Records from a data collection
----

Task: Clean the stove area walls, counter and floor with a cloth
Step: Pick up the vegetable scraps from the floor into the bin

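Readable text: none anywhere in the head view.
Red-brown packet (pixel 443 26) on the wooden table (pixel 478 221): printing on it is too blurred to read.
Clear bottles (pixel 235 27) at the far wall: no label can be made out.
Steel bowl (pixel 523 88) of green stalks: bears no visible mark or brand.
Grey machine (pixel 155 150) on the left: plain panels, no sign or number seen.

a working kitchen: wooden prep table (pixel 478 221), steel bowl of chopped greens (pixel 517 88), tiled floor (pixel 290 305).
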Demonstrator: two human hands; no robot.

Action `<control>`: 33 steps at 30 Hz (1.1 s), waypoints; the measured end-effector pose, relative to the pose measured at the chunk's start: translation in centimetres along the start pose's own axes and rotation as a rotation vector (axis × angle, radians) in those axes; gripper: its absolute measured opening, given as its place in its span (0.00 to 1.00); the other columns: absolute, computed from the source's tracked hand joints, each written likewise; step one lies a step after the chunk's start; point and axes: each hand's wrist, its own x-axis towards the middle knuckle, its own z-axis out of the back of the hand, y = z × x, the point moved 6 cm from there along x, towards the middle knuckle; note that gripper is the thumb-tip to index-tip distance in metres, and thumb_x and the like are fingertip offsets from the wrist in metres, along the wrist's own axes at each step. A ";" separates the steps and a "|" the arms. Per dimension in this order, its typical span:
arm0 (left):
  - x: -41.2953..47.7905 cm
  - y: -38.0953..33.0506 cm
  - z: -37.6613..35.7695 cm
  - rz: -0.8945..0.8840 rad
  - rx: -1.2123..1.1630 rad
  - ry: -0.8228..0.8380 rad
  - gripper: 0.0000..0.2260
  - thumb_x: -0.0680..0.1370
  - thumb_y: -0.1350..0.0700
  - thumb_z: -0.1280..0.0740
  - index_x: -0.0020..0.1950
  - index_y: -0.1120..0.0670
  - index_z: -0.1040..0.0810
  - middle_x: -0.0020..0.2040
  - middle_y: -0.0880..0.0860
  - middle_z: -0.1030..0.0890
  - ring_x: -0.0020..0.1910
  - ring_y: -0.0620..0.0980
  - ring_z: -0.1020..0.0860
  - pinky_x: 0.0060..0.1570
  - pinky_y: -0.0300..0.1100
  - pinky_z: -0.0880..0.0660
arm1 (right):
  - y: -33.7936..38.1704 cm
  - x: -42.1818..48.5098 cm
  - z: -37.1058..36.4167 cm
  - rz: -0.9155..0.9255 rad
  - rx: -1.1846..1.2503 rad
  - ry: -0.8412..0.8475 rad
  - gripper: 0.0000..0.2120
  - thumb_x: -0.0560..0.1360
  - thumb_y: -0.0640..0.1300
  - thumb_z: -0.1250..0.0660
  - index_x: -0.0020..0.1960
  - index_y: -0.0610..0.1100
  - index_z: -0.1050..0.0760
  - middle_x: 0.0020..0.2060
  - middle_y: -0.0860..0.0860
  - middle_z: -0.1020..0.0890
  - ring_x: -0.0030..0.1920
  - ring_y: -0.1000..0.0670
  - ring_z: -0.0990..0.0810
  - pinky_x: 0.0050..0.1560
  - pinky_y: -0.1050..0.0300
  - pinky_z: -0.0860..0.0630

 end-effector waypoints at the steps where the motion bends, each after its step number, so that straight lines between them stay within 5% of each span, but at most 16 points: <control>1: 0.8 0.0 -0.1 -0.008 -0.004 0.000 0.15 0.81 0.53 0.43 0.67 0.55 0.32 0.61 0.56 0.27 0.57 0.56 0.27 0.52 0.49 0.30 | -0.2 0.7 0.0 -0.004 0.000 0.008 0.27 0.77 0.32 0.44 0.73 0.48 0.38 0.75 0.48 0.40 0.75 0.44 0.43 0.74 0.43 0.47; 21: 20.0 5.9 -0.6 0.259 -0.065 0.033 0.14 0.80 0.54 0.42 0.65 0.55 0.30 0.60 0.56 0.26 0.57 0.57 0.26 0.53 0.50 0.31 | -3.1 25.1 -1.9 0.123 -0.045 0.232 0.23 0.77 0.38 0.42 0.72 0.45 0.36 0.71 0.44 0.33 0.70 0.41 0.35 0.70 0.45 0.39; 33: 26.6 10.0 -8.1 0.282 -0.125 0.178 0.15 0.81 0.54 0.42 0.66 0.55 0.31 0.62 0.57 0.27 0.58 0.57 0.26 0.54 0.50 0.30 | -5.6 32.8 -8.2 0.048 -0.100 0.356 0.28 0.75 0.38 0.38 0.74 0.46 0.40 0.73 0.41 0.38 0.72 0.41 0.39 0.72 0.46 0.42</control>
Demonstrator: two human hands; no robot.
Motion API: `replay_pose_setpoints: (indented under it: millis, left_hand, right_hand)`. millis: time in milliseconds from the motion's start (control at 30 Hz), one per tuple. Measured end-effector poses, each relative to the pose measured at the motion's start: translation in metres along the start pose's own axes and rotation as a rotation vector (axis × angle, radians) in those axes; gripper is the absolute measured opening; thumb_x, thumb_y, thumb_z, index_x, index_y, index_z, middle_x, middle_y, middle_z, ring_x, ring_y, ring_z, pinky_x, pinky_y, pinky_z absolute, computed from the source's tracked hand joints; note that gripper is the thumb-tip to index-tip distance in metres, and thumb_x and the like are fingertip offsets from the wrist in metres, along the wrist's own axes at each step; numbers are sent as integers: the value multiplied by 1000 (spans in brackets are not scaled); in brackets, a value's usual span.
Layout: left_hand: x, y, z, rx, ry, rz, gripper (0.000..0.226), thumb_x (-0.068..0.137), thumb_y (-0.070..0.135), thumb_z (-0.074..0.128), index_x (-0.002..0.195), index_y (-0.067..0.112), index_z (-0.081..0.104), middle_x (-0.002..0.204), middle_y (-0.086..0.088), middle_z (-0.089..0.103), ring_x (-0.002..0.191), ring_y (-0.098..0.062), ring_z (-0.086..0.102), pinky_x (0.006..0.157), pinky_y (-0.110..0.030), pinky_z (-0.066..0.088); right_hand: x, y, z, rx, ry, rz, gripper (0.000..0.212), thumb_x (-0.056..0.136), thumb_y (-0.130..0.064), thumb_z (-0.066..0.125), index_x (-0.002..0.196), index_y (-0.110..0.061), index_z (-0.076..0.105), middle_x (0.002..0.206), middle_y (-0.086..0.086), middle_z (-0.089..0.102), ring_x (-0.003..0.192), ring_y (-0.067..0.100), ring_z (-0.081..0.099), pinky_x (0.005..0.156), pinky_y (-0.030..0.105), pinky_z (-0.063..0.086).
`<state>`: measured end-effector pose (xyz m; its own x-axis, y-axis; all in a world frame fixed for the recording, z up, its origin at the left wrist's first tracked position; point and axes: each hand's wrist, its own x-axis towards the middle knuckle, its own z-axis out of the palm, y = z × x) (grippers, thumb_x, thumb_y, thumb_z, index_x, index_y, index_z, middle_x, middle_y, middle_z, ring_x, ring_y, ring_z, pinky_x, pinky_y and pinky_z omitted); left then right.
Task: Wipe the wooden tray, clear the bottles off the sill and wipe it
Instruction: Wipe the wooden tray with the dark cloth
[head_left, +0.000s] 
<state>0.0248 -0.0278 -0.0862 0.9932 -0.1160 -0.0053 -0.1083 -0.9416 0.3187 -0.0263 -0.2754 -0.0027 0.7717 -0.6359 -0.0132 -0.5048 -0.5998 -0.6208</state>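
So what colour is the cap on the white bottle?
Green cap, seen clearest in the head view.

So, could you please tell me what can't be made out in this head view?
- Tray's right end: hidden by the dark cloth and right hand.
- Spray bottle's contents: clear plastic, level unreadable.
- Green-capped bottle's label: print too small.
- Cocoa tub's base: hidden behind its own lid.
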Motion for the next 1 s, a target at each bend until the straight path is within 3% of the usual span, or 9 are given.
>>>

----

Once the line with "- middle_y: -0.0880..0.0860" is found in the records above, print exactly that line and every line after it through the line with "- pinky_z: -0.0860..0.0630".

→ Solution to this problem:
  - middle_y: -0.0880..0.0860
  - middle_z: -0.1030..0.0890
  - ring_x: -0.0020..0.1910
  - ring_y: -0.0620..0.0980
  - ring_z: -0.1020..0.0860
  - pinky_x: 0.0060..0.1570
  - pinky_y: -0.0300..0.1100
  - pinky_z: -0.0880..0.0660
arm1 (right):
  - y: -33.7936..38.1704 cm
  - x: -42.1818..48.5098 cm
  - z: -37.1058..36.4167 cm
  - rz: -0.9155..0.9255 rad
  - rx: -1.1846..1.2503 rad
  - ry: -0.8412..0.8475 rad
  - gripper: 0.0000..0.2120
  - thumb_x: -0.0560..0.1360
  - thumb_y: -0.0640..0.1300
  - thumb_z: -0.1250..0.0660
  - index_x: -0.0020..0.1960
  - index_y: -0.0610..0.1100
  - index_z: -0.1050..0.0760
  - middle_x: 0.0020..0.2060
  - middle_y: -0.0860..0.0860
  - middle_z: -0.1020..0.0890
  - ring_x: -0.0030..0.1920
  - ring_y: -0.1000..0.0670
  - ring_z: -0.0990..0.0810
  - pinky_x: 0.0050..0.1560
  - pinky_y: -0.1050..0.0300
  - pinky_z: -0.0860..0.0630

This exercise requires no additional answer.